YOUR OBJECTIVE:
Output exactly the line that includes "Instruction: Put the" and all the lines after it through the end of the listing below, and nothing more.

EXERCISE DATA:
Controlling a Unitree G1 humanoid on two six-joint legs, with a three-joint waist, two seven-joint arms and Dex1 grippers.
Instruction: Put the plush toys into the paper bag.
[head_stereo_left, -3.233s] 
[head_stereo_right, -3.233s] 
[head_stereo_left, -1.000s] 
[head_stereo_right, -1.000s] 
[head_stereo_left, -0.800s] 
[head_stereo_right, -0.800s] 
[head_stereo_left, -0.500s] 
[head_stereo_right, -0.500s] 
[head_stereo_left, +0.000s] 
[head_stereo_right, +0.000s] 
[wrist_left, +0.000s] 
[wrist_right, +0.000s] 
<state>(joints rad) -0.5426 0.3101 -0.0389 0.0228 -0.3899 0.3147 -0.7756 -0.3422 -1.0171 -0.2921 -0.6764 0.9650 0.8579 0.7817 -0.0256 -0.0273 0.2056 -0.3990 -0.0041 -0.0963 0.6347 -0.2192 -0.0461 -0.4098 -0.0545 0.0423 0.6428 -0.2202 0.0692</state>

TASK RESULT:
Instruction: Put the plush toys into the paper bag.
[head_stereo_left, -3.233s] 
[head_stereo_right, -3.233s] 
[head_stereo_left, -1.000s] 
[head_stereo_right, -1.000s] 
[head_stereo_left, -0.800s] 
[head_stereo_right, -0.800s] 
[head_stereo_left, -0.500s] 
[head_stereo_right, -0.500s] 
[head_stereo_left, +0.000s] 
[head_stereo_right, +0.000s] 
[wrist_left, +0.000s] 
[wrist_right, +0.000s] 
<state>(joints rad) -0.5426 0.3101 -0.0389 0.0228 -0.3899 0.3147 -0.7756 -0.3422 -1.0171 -0.2921 -0.6764 0.9650 0.8579 0.7817 -0.0256 -0.0273 0.2056 -0.3990 -0.0041 -0.0963 0.6347 -0.2192 -0.0461 -0.4098 -0.0545 0.0423 0.6428 -0.2202 0.0692</state>

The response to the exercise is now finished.